Tuesday, April 7, 2026

A Little Dead Grass

The air was crisp and cool, as the sun had not yet cleared the little rise to the east, and the pup was taking his sweet time gettin' about his business.  There's no rush on a Tuesday morning, though.  I was perfectly happy to walk for a while in the long waking shadows of morning.

We'd reached the top of our street where it ends at a t-junction, the highest point in the neighborhood.  That meant going right, so we did.  Three houses down, I was lost in a thought when there came a sound.

shsz shsz shsz, it went, to the right and close and near my feet.  It was a quiet rustling percussion, like a brush dashed thrice across a drumhead.   

I turned to look, and as I did, the sound came again.

shsz shsz shsz, coming from a white-painted raised bed.  The bed was one of three and empty, as it always is at that neighbor's house.  They'd been put in back in the pandemic time, likely with the good intent of getting into gardening.  Good intentions being what they so often are, for the past few years I've never seen anything growing there but grass.  

The bed now contained copious quantities the aforementioned grass, once tall, now fallen, dry and dead and yellow-tan.   Tugging at a tuft of it with diligent intent was a male American robin.  shsz shsz shsz, went the grass.  shsz shsz shsz, went the robin, tearing some away, and now it had a small beak-full.
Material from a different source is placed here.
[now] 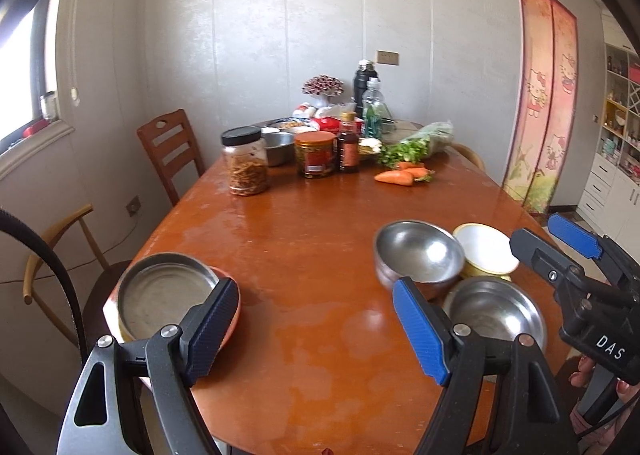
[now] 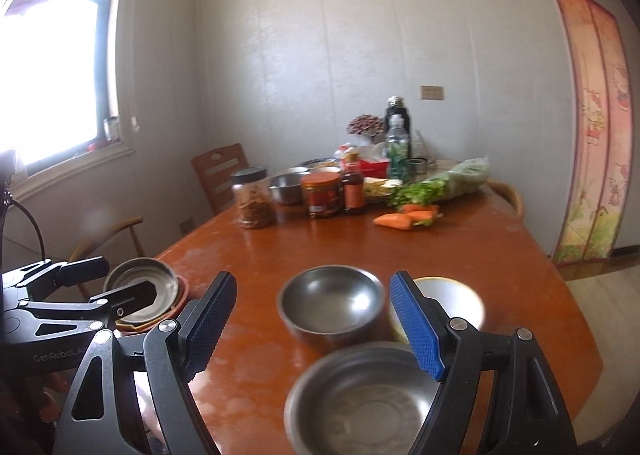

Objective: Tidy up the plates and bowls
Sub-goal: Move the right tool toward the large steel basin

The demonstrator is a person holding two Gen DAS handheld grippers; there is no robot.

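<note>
A steel plate (image 1: 160,291) lies on an orange plate (image 1: 234,319) at the table's near left; the stack also shows in the right wrist view (image 2: 160,283). Near right stand a deep steel bowl (image 1: 420,255), a white bowl with a yellow outside (image 1: 486,251) and a shallow steel bowl (image 1: 496,315). The right wrist view shows the deep steel bowl (image 2: 332,303), the white bowl (image 2: 452,299) and the shallow steel bowl (image 2: 360,403). My left gripper (image 1: 316,331) is open and empty above the table's front. My right gripper (image 2: 312,327) is open and empty, over the bowls.
The brown wooden table (image 1: 300,223) carries jars (image 1: 245,161), a sauce bottle (image 1: 348,143), a steel bowl (image 1: 278,147), carrots (image 1: 400,175) and greens (image 1: 420,143) at its far end. Wooden chairs (image 1: 172,151) stand on the left. A cabinet (image 1: 616,159) is far right.
</note>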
It paused.  It stood upright and still.  One dark expressionless eye limned about in white observed us for a moment.  

The little thumb-drive of a brain processed what it was seeing.  Human: slow.  Dog: distracted.  Threat assessment: low.  Flight: Unnecessary.  Priority Task Nest: unmodified.

Back it went to gathering, shsz shsz shsz, dry dead yellow-tan grass and dreams unfulfilled repurposed into a home for eggs and nestlings.